So when Alexander dismissed his whole army and enrolled Persians, the opposition broke down.
The soldiers stayed for two days and nights outside of his tent waiting for him to come out and forgive them.
An old veteran named Callines convinced Alexandros to forgive his men. The reconciliation was followed by a vast banquet
with 9000 guests. Ten thousand veterans were now sent back to Macedonia with gifts under Craterus
who was to replace Antipater as governor of European lands.
In autumn 324 Hephaestion fell ill and seven days later he died in Ecbatana.
Alexander sorrowful, mourned for his best friend for three days, ordered the execution of Hephaestion's doctor Glafcias,
and a royal funeral was given in Babylon with a pyre costing 10000 talents.
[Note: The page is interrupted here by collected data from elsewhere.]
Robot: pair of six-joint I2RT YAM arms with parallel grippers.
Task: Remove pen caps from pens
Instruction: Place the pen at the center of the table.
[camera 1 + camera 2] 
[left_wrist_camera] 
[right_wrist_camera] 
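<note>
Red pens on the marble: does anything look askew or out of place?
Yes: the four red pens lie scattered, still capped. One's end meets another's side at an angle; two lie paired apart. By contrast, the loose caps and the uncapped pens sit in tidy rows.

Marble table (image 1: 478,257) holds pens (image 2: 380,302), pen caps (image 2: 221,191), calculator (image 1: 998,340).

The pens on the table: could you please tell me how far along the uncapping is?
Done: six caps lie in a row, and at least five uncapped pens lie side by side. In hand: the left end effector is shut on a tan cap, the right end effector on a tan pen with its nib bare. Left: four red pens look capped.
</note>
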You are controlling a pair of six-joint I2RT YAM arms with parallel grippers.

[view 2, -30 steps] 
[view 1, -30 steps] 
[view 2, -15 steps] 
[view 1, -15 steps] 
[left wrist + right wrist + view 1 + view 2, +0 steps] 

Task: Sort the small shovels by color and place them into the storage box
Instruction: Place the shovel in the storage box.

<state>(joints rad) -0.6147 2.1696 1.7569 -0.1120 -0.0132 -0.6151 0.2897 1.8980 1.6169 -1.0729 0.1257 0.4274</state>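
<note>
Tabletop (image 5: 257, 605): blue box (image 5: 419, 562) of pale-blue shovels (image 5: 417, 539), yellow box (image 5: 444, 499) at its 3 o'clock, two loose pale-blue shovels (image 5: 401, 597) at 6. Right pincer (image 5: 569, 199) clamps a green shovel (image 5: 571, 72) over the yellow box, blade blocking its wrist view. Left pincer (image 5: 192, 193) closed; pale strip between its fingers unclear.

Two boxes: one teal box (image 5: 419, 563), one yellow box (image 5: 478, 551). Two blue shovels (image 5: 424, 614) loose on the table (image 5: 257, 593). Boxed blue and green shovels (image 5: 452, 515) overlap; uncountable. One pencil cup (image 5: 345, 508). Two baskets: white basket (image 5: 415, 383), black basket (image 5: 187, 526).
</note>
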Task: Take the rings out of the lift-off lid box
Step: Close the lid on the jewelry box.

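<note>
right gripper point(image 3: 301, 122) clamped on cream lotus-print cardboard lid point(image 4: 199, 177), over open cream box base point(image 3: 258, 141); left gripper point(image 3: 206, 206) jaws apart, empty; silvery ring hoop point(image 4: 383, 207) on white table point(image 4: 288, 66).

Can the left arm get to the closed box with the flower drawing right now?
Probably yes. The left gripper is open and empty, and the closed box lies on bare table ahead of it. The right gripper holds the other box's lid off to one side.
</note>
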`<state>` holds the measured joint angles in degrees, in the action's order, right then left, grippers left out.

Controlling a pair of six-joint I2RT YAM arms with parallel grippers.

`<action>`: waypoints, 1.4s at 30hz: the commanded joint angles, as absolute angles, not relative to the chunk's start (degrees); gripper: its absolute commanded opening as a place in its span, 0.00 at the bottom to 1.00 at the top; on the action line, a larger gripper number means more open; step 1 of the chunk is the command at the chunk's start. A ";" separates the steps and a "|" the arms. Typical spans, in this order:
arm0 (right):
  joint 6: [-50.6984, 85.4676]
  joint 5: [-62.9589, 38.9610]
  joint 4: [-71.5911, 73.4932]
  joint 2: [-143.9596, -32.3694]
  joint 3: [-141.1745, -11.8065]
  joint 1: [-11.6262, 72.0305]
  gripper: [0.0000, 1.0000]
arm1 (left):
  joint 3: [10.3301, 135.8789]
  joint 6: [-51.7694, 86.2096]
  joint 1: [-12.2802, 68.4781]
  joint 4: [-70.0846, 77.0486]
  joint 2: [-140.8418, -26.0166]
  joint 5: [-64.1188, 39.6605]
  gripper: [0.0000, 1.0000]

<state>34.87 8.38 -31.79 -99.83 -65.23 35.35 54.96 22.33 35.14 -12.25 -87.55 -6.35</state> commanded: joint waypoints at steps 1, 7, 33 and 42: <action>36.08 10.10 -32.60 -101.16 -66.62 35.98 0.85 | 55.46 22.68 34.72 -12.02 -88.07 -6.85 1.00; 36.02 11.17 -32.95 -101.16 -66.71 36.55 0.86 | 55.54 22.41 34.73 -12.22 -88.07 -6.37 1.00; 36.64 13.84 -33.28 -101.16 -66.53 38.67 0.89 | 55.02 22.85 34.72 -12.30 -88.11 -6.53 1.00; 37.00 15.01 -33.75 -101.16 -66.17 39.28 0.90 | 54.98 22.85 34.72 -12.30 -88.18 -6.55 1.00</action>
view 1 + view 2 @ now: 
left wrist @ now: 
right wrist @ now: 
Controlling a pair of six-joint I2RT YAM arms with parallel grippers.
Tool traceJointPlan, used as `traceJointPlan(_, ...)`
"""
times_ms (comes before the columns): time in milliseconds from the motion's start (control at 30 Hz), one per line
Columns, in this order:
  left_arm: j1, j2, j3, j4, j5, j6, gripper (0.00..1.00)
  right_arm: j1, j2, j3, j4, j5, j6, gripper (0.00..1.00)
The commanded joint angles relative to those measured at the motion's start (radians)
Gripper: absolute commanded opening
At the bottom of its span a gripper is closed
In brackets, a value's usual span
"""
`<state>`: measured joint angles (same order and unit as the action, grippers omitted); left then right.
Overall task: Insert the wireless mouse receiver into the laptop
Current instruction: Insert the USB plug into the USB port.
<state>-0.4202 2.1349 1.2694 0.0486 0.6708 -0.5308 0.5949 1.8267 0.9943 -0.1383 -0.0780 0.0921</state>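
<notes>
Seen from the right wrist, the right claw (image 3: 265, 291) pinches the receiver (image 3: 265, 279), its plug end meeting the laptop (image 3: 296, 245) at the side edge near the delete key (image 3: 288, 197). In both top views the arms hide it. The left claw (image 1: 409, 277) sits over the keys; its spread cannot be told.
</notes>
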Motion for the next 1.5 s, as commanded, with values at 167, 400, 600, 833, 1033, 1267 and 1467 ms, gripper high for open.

In the spring of 323 Alexander marched to Babylon. When he reached the ancient city, which he intended to make capital of
his empire, the Chaldean priests asked him not to enter the town because he wouldn't leave her again. The king of Asia didn't take
them seriously and continued his marching.
At Babylon he received embassies from the Libyans, Romans, Carthaginians, Celts, Iberians.
The Italians had killed, the king of Epirus Alexander of Molossoi,
who was the husband of Kassandra (Alexander's sister) and they had also come to pay homage to the Greek Emperor.
Representatives of the cities of Greece also came in Babylon.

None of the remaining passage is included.